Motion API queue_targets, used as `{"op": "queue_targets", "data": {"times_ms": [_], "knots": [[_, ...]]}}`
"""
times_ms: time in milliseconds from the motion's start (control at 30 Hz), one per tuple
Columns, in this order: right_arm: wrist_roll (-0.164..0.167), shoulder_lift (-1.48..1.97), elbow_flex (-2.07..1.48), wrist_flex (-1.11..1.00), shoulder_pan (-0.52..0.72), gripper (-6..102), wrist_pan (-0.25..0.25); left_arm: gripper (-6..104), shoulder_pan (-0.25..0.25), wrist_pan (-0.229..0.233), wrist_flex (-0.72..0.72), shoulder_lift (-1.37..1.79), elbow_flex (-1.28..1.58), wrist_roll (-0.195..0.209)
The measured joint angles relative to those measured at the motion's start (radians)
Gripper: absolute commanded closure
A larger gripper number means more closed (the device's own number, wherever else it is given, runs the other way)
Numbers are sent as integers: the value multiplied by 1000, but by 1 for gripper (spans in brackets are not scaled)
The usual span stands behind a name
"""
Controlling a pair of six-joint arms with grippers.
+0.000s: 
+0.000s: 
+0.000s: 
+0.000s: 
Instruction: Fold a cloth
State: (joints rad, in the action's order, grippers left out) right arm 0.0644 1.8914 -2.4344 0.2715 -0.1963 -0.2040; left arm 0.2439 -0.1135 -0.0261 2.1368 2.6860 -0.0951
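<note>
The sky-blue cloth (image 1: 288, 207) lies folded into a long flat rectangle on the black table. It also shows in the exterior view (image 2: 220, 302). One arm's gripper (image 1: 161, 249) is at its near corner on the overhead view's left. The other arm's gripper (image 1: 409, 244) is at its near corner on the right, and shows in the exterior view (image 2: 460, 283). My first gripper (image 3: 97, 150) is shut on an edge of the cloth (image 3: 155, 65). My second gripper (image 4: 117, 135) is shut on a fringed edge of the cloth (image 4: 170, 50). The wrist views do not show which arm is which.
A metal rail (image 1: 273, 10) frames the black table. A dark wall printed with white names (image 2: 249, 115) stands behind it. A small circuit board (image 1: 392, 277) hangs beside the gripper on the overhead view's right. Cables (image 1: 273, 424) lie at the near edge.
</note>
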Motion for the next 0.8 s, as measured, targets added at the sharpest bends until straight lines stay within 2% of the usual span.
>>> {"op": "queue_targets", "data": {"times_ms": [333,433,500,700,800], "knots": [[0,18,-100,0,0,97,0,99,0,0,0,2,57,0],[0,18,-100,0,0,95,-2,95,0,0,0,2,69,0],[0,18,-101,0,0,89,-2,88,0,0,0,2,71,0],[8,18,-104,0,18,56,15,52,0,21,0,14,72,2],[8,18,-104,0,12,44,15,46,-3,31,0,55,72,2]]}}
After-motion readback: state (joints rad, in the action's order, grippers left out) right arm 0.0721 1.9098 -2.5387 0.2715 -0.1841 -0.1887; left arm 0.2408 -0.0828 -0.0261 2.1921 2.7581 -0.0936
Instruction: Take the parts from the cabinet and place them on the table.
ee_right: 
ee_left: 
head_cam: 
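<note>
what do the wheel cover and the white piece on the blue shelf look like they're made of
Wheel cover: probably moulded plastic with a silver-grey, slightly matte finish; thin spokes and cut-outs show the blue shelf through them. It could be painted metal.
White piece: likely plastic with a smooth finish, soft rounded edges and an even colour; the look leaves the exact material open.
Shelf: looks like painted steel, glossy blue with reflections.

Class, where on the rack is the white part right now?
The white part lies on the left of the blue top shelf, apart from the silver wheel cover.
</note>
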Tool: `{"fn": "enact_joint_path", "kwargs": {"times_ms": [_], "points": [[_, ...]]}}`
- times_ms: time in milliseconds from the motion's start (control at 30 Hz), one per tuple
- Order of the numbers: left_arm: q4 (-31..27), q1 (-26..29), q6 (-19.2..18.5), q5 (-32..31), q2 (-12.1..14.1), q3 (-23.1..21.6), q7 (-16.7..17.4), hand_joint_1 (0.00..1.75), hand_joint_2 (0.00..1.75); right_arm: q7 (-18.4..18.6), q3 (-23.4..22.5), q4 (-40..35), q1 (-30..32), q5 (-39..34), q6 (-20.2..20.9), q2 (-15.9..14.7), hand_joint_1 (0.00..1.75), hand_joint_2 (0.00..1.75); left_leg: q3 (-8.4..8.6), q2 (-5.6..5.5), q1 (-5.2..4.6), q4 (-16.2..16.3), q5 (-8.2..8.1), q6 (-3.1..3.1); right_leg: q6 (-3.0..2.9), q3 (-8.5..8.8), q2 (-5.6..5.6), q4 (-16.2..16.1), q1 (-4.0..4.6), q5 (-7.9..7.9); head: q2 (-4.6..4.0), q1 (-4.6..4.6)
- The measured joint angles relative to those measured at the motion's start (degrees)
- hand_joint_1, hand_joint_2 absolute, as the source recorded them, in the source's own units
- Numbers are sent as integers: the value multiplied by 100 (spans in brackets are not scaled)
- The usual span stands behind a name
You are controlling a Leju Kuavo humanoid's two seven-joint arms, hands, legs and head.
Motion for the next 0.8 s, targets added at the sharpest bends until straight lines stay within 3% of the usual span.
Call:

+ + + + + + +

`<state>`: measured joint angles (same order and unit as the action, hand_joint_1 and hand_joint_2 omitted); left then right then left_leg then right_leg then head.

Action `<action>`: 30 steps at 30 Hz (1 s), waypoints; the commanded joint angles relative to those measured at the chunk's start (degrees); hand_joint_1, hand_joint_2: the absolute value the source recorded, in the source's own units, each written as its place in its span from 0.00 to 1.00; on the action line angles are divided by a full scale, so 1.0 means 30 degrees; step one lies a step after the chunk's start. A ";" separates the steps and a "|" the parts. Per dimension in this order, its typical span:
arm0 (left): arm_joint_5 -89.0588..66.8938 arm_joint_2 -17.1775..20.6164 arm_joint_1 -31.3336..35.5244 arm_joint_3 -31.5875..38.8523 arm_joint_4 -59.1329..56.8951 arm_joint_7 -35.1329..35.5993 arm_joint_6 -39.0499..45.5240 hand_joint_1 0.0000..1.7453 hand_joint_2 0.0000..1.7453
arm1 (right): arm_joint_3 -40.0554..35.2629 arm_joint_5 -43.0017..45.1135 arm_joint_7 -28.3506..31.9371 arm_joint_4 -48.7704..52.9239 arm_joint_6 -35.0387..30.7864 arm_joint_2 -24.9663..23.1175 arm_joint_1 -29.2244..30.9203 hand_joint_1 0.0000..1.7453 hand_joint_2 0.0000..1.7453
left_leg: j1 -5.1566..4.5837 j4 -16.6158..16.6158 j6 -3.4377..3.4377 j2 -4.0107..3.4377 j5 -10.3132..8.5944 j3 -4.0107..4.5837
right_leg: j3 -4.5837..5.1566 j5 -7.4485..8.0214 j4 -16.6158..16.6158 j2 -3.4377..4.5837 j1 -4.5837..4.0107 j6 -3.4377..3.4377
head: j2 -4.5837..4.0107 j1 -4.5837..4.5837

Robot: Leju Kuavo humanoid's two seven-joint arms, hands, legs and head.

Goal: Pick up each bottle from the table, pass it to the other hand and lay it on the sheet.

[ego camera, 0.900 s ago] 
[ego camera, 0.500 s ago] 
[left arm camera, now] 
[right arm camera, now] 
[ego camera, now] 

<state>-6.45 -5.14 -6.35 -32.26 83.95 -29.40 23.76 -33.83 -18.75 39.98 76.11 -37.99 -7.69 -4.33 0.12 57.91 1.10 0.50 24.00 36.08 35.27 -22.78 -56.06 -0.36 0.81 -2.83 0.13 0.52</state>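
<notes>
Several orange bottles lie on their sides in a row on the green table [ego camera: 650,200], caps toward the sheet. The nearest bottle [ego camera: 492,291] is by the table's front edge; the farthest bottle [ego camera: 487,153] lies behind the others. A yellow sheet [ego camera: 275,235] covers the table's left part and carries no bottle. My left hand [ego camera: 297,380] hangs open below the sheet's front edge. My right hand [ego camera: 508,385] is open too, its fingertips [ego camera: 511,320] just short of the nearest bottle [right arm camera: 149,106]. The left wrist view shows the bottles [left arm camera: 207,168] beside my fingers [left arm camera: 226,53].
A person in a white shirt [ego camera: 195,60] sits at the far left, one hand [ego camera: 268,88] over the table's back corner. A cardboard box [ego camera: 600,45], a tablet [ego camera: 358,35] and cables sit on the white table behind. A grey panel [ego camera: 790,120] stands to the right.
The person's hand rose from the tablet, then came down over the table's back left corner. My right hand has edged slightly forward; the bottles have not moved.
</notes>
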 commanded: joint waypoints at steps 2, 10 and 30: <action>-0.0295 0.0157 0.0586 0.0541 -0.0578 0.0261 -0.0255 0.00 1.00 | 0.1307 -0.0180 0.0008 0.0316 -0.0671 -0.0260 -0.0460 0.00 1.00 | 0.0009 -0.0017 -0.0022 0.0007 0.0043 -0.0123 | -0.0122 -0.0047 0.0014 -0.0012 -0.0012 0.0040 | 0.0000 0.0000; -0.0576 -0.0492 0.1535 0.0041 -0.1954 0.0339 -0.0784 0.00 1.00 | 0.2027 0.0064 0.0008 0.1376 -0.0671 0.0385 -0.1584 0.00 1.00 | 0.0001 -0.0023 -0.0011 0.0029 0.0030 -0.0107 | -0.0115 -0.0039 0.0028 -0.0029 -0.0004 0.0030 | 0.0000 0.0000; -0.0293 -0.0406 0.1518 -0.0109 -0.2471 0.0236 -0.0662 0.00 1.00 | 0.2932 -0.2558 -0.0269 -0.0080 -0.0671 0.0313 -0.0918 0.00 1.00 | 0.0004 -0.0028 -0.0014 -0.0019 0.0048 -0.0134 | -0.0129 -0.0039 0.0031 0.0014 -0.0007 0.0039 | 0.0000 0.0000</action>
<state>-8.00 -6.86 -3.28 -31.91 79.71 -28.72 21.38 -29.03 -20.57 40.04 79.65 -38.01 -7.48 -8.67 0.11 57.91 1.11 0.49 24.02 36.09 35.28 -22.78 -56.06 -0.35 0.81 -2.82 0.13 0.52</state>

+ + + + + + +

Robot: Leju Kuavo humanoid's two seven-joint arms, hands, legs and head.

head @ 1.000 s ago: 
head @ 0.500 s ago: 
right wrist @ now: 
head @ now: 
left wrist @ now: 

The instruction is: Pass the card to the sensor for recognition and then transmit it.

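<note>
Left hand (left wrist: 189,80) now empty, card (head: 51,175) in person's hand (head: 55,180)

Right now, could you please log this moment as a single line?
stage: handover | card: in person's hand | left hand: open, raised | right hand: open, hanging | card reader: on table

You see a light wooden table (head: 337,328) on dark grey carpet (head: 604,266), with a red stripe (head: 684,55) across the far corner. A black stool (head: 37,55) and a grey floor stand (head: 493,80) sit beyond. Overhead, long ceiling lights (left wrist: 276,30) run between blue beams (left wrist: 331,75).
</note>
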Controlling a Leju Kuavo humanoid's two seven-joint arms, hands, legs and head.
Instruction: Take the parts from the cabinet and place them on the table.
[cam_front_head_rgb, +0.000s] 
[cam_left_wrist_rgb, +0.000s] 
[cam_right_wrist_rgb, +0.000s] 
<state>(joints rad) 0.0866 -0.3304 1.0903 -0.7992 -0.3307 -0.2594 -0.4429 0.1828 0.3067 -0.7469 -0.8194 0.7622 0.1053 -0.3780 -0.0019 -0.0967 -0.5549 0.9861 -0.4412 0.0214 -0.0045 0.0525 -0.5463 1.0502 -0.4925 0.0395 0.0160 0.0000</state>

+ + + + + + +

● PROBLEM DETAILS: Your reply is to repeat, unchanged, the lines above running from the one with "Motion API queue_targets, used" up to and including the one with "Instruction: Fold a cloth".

● EXERCISE ANSWER:
Motion API queue_targets, used as `{"op": "queue_targets", "data": {"times_ms": [_], "knots": [[_, ...]]}}`
"""
times_ms: time in milliseconds from the motion's start (control at 30 Hz), one per tuple
Columns, in this order: right_arm: wrist_roll (-0.164..0.167), shoulder_lift (-1.48..1.97), elbow_flex (-2.07..1.48), wrist_flex (-1.11..1.00), shoulder_pan (-0.52..0.72), gripper (-6..102), wrist_pan (-0.25..0.25); left_arm: gripper (-6..104), shoulder_pan (-0.25..0.25), wrist_pan (-0.229..0.233), wrist_flex (-0.72..0.72), shoulder_lift (-1.37..1.79), elbow_flex (-1.28..1.58), wrist_roll (-0.195..0.209)
The measured joint angles relative to those measured at the motion's start (radians)
Gripper: absolute commanded closure
A larger gripper number means more closed (the device's own number, wherever else it is given, runs the other way)
Numbers are sent as integers: the value multiplied by 1000, but by 1 for gripper (spans in brackets are not scaled)
The usual span stands behind a name
"""
Controlling a pair of six-joint arms with grippers.
+0.000s: 
+0.000s: 
+0.000s: 
+0.000s: 
Instruction: Fold a cloth

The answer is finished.